ERROR: (gcloud.beta.ai-platform.versions.create) Create Version failed. Bad model detected with error: Model requires more memory than allowed. Please try to decrease the model size and re-deploy. If you continue to experience errors, please contact support.
Setup.py
from setuptools import setup
from pathlib import Path
base = Path(__file__).parent
REQUIRED_PACKAGES = [line.strip() for line in open(base/"requirements.txt")]
print(f"\nPackages: {REQUIRED_PACKAGES}\n\n")
# [torch==1.3.0,torchvision==0.4.1, ImageHash==4.2.0
# Pillow==6.2.1,pyvis==0.1.8.2] installs 800mb worth of files
setup(description="Extract features of a image",
author=,
name='test',
version='0.1',
install_requires=REQUIRED_PACKAGES,
project_urls={
'Documentation':'https://cloud.google.com/ai-platform/prediction/docs/custom-prediction-routines#tensorflow',
'Deploy':'https://cloud.google.com/ai-platform/prediction/docs/deploying-models#gcloud_1',
'Ai_platform troubleshooting':'https://cloud.google.com/ai-platform/training/docs/troubleshooting',
'Say Thanks!': 'https://medium.com/searce/deploy-your-own-custom-model-on-gcps-ai-platform-
7e42a5721b43',
'google Torch wheels':"http://storage.googleapis.com/cloud-ai-pytorch/readme.txt",
'Torch & torchvision wheels':"https://download.pytorch.org/whl/torch_stable.html "
},
python_requires='~=3.7',
scripts=['predictor.py', 'preproc.py'])
Steps taken: Tried adding ‘torch’ and torchvision directly to ‘REQUIRED_PACKAGES’ list in setup.py file in order to provide PyTorch + torchvision as a dependency to be installed while deployment.

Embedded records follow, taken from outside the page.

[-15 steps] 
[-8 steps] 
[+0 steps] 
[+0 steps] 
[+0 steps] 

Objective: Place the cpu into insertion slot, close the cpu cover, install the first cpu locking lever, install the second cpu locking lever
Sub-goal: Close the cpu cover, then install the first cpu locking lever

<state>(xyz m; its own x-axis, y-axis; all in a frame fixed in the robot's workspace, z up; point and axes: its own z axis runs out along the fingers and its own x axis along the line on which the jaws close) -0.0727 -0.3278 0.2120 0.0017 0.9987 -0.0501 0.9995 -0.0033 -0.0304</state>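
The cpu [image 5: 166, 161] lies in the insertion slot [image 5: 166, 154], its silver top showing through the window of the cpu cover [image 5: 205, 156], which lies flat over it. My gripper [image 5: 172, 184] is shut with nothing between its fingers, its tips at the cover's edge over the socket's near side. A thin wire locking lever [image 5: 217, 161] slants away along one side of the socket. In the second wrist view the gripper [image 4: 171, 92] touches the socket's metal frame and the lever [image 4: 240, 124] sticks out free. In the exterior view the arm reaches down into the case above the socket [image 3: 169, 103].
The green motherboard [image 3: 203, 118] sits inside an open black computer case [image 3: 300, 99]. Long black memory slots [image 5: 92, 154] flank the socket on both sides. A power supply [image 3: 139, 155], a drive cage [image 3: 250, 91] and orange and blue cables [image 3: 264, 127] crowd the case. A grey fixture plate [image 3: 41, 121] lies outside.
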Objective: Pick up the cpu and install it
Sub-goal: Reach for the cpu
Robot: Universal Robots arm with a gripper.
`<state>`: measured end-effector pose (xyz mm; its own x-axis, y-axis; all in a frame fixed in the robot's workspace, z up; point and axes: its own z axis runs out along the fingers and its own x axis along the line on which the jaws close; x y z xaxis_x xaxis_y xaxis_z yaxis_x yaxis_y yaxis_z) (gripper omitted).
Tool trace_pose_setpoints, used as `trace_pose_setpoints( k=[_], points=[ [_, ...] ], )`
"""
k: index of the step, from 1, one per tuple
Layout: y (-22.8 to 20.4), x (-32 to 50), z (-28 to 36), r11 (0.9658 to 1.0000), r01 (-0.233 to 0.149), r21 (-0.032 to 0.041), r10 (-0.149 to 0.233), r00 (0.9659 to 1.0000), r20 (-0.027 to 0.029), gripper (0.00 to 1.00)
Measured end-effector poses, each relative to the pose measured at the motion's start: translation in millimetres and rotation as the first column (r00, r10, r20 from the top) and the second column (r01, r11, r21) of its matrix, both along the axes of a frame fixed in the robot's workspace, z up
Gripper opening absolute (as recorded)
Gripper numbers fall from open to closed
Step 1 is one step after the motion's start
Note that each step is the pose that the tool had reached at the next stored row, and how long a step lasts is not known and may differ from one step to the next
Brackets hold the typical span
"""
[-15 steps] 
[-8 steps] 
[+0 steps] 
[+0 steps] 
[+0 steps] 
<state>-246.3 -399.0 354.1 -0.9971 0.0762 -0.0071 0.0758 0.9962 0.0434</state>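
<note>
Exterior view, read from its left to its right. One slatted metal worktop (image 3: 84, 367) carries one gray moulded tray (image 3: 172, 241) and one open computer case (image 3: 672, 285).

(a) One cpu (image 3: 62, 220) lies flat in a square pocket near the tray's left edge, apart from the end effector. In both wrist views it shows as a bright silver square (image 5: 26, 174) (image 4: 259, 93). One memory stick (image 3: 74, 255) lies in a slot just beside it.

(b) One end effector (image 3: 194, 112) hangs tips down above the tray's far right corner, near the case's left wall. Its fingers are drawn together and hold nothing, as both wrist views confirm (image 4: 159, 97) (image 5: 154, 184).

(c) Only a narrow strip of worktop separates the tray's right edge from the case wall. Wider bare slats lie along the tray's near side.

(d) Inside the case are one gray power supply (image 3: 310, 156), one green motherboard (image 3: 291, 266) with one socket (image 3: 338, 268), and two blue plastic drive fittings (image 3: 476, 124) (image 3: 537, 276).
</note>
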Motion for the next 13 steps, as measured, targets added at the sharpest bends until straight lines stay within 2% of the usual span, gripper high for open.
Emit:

I am guessing, Internally Ai platform downloads PyPI package for PyTorch which is +500 MB, this results in the failure of our model deployment. If I just deploy the model with 'torch' only and it seems to be working (of course throws error for not able to find library 'torchvision')
File size
In total, the model dependencies should be less than 250MB but still, keep getting this error. Have also tried to use the torch and torchvision provided from Google mirrored packages http://storage.googleapis.com/cloud-ai-pytorch/readme.txt, but same memory issue persists. AI platform is quite new for us and would like some input from professional’s.
GCP CLI Input:
My environment variable:
BUCKET_NAME= “something”
MODEL_DIR=<>
VERSION_NAME='v6'
MODEL_NAME="something_model"
STAGING_BUCKET=$MODEL_DIR<>
# TORCH_PACKAGE=$MODEL_DIR"package/torch-1.3.1+cpu-cp37-cp37m-linux_x86_64.whl"
# TORCHVISION_PACKAGE=$MODEL_DIR"package/torchvision-0.4.1+cpu-cp37-cp37m-linux_x86_64.whl"
TORCH_PACKAGE=<>
TORCHVISION_PACKAGE=<>
CUSTOM_CODE_PATH=$STAGING_BUCKET"imt_ai_predict-0.1.tar.gz"
PREDICTOR_CLASS="predictor.MyPredictor"
REGION=<>
MACHINE_TYPE='mls1-c4-m2'
gcloud beta ai-platform versions create $VERSION_NAME \
--model=$MODEL_NAME \
--origin=$MODEL_DIR \
--runtime-version=2.3 \
--python-version=3.7 \
--machine-type=$MACHINE_TYPE \
--package-uris=$CUSTOM_CODE_PATH,$TORCH_PACKAGE,$TORCHVISION_PACKAGE \
--prediction-class=$PREDICTOR_CLASS \
GCP CLI Output:
**[1] global**
[2] asia-east1
[3] asia-northeast1
[4] asia-southeast1
[5] australia-southeast1
[6] europe-west1
[7] europe-west2
[8] europe-west3
[9] europe-west4
[10] northamerica-northeast1
[11] us-central1
[12] us-east1
[13] us-east4
[14] us-west1
[15] cancel
Please enter your numeric choice: 1
To make this the default region, run `gcloud config set ai_platform/region global`.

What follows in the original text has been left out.